Строминджер и Вафа даже „подправили“ самого знаменитого физика наших дней. По мнению Хоукинга, любая информация, попадающая в чёрную дыру, безвозвратно гибнет. Однако из М-теории явствовало, что информация накапливается во внутренней структуре р-бран, то есть теоретически она сохраняется. Впрочем, этот вывод не доказывает ни правоту Строминджера, ни ошибочность взглядов Хоукинга: одна теория была поверена другой, но ни одна — практикой. Зато подобную проверку сколько раз проходила Стандартная модель физики!
В ожидании коллайдера
Итак, окончательно правота „теории струны“ может выясниться лишь в лаборатории. До тех пор, пока опытным путем не удастся хоть косвенно подтвердить эту теорию, она останется блестящей игрой ума.

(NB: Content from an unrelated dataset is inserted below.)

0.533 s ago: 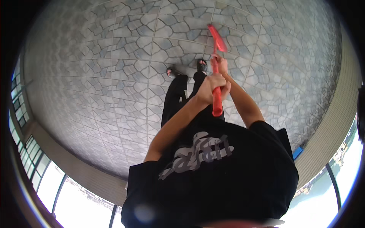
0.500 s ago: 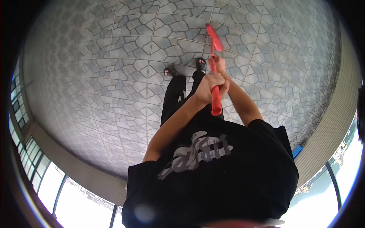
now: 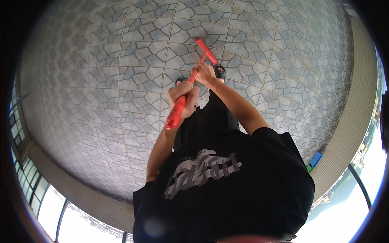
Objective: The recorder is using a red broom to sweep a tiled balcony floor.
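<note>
A red T-shaped tool with a long handle [image 3: 175,115] slants across the front of my legs; whether it is a mop, a squeegee or a broom I cannot tell. My left hand [image 3: 181,94] is wrapped round the handle close to its upper end. Farther down the same handle, my right hand [image 3: 206,74] is closed round it. The red crosswise head [image 3: 207,51] is down by the stone-patterned floor, just ahead of my feet; whether it touches is unclear.
My black sandals [image 3: 221,72] stand just behind the tool's head. A low tiled ledge [image 3: 344,125] curves along the right, with a blue object [image 3: 317,158] and a green one [image 3: 310,167] by it. Windows line the lower left and right edges.
Both hands have moved left with the tool, and its upper end has swung left. Its head has shifted left and closer to my feet. The green object has come into view.
</note>
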Available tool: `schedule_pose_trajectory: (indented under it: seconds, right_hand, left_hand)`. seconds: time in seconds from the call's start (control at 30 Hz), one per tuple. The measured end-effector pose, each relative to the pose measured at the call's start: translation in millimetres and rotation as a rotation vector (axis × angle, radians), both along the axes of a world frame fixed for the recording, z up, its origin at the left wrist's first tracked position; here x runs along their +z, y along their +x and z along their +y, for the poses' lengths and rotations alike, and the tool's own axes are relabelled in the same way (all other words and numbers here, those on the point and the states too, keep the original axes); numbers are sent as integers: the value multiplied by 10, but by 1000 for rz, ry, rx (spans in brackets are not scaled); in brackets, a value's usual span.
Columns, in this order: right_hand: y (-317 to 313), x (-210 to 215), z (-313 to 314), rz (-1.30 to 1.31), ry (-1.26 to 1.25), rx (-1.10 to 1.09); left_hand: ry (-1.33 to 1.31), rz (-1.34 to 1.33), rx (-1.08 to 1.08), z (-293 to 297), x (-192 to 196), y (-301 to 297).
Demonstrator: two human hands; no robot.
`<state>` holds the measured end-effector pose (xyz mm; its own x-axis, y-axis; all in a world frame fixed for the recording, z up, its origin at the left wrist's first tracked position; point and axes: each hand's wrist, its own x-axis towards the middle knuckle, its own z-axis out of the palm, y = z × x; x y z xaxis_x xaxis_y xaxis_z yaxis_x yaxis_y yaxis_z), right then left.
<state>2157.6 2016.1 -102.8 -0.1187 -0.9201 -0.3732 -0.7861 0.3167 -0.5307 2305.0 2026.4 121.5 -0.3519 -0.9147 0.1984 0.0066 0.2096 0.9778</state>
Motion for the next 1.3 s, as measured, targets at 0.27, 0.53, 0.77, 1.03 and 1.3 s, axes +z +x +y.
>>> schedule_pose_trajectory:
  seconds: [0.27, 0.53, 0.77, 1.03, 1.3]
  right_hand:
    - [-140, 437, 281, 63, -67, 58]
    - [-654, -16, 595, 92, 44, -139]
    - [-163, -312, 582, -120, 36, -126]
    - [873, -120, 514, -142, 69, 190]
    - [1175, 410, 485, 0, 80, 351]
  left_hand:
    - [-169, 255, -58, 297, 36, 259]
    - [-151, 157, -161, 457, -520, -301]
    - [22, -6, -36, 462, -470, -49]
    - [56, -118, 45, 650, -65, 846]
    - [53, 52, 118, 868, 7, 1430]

Да, мы не можем строить ускорители длиной во всю Галактику, чтобы исследовать „музыку невидимых струн“. Да, нам никогда не заглянуть в таинственный „чёрный ящик“, где хранится опись мельчайших элементов природы. Однако уже в ближайшие годы можно начать проверку предсказательной способности этой теории. Так, она предполагает существование суперсимметричных частиц (см. „Селектроны, струны и симметрия“ в „Знание — сила“, 2002, № 8). Если созданные ей фантомы преспокойно живут, значит, на теорию можно полагаться. Подлинная модель Вселенной потому и будет называться подлинной, что станет предсказывать ещё неведомые феномены, как Периодическая таблица Менделеева прогнозировала свойства неоткрытых химических элементов.
В апреле 2006 года в ЦЕРНе, знаменитом швейцарском Центре исследования элементарных частиц, вступит в строй новый коллайдер. При столкновениях частиц на нём будет выделяться достаточно энергии — порядка тысяч миллиардов электронвольт, — чтобы получить суперсимметричные элементарные частицы. Возможно, в ближайшее десятилетие их удастся обнаружить. Тогда, наконец, учёные выберутся за пределы Стандартной модели мироздания.
Подобное открытие может прояснить структуру Вселенной. Согласно теории, самая легкая суперчастица должна быть стабильной. Значит, таинственная темная материя, возможно, состоит из таких частиц. Открытие суперсимметрии придаст новый импульс поискам всемирной формулы мироздания.
В любом случае можно поверить в прозорливость Эдварда Уиттена, сказавшего, что в ближайшие полвека теория струны будет так же определять развитие физики, как в последние полвека его определяла квантовая теория.